**What is expected**: Your task is to copy the stretch of lines in the records below that begins with the line containing "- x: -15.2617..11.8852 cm" and ends with the line containing "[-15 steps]", exactly as written, with nothing added.

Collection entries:
== == ==
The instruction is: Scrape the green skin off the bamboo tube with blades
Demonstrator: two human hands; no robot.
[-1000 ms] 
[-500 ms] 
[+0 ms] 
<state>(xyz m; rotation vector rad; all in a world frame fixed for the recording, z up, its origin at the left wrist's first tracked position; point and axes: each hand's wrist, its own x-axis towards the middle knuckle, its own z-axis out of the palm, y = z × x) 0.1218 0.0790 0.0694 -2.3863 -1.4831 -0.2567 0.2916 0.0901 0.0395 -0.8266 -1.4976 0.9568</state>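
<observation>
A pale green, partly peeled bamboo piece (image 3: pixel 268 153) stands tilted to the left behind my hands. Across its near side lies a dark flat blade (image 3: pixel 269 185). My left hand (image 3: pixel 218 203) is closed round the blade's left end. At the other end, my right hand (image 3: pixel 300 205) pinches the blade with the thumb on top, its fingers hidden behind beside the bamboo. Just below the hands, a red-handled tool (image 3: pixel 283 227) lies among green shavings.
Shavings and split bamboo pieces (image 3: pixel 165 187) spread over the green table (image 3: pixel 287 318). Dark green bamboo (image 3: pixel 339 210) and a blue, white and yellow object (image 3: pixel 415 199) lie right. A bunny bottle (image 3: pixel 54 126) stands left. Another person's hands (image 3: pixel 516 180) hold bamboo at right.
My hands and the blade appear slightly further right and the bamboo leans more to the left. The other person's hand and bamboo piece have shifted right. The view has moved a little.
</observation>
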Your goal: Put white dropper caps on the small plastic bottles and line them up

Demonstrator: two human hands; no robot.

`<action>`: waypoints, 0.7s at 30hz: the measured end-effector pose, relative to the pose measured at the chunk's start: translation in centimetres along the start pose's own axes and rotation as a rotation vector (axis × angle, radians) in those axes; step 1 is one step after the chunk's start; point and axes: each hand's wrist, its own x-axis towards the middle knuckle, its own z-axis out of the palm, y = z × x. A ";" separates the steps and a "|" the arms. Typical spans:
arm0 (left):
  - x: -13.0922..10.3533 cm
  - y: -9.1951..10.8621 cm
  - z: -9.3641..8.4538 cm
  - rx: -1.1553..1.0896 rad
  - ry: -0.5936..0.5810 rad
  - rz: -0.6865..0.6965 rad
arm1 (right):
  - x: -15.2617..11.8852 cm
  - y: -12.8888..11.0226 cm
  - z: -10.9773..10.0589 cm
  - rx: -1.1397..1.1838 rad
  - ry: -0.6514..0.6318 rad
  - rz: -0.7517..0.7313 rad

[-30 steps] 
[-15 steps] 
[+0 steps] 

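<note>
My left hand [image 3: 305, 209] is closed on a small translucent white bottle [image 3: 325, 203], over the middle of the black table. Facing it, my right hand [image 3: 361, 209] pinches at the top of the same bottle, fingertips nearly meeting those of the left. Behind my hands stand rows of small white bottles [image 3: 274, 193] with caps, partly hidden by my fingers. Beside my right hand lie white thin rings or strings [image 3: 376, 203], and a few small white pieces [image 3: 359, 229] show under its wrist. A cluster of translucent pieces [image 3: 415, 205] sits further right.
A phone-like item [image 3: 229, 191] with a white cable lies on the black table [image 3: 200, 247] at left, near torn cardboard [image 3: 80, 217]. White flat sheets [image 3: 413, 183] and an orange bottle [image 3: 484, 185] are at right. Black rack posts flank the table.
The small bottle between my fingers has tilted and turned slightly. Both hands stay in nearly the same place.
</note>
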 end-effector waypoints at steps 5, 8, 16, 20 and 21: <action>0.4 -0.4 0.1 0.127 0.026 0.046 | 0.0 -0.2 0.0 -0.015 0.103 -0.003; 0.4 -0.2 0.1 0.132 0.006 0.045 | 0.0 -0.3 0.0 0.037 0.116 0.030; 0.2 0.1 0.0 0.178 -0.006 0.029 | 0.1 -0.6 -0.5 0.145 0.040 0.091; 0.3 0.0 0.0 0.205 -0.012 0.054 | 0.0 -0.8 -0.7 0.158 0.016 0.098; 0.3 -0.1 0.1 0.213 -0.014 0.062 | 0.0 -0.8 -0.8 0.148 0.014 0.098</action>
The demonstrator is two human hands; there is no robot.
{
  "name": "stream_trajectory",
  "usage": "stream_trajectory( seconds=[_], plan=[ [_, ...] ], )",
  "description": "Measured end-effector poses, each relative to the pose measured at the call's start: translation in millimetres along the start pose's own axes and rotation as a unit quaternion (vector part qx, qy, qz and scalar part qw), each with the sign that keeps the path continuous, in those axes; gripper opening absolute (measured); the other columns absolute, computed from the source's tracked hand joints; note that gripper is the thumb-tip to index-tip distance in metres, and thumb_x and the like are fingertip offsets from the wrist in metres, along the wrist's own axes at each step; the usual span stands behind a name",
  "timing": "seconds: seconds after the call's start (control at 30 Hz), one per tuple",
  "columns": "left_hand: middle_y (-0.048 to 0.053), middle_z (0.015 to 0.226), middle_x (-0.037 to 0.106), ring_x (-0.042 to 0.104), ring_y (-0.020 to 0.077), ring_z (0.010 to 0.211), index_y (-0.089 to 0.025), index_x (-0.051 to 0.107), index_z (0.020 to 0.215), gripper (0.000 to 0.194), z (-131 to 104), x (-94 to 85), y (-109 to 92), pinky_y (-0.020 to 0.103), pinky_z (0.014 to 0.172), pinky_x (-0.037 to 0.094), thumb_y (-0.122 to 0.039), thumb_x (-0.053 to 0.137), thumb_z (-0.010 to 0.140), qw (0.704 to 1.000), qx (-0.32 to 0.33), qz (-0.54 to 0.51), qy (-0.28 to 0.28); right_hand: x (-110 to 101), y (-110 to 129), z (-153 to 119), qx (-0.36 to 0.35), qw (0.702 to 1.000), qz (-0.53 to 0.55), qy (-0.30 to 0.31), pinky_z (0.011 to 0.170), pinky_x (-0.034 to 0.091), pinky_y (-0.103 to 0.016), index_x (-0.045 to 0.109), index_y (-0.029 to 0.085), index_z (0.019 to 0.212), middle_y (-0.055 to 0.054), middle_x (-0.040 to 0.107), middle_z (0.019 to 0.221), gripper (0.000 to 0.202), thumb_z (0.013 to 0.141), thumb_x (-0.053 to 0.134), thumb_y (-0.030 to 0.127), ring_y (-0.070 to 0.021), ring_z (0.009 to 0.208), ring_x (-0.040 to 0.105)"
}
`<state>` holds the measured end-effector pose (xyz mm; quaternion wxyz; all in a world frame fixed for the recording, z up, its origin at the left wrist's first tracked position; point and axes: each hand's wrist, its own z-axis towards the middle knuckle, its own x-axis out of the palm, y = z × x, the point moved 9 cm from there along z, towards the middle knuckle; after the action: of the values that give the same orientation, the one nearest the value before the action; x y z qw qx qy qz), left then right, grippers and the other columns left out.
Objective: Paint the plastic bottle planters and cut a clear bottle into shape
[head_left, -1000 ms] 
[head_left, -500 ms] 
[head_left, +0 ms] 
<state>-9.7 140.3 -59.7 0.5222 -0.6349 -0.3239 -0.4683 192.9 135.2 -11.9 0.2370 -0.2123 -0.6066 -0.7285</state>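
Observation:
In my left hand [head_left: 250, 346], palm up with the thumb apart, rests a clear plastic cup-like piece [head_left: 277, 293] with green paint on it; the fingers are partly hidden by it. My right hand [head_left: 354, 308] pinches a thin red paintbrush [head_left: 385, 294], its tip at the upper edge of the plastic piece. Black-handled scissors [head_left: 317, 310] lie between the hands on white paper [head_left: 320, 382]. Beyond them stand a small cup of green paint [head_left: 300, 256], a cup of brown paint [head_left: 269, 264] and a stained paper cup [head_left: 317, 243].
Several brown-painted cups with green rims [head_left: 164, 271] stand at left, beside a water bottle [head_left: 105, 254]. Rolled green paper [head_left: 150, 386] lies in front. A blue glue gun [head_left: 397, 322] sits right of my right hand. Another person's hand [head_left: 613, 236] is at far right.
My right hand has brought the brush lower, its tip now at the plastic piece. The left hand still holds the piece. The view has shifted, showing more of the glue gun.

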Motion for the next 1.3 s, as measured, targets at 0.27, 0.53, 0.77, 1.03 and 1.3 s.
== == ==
**Output of the task**:
  - x: -15.2617..11.8852 cm
  - y: -12.8888..11.0226 cm
  - z: -10.9773..10.0589 cm
  - rx: -1.1397..1.1838 rad
  - ry: -0.6514..0.6318 rad
  - rz: -0.7517..0.7313 rad

[-30 steps] 
[-15 steps] 

The exercise asks for nothing more than this.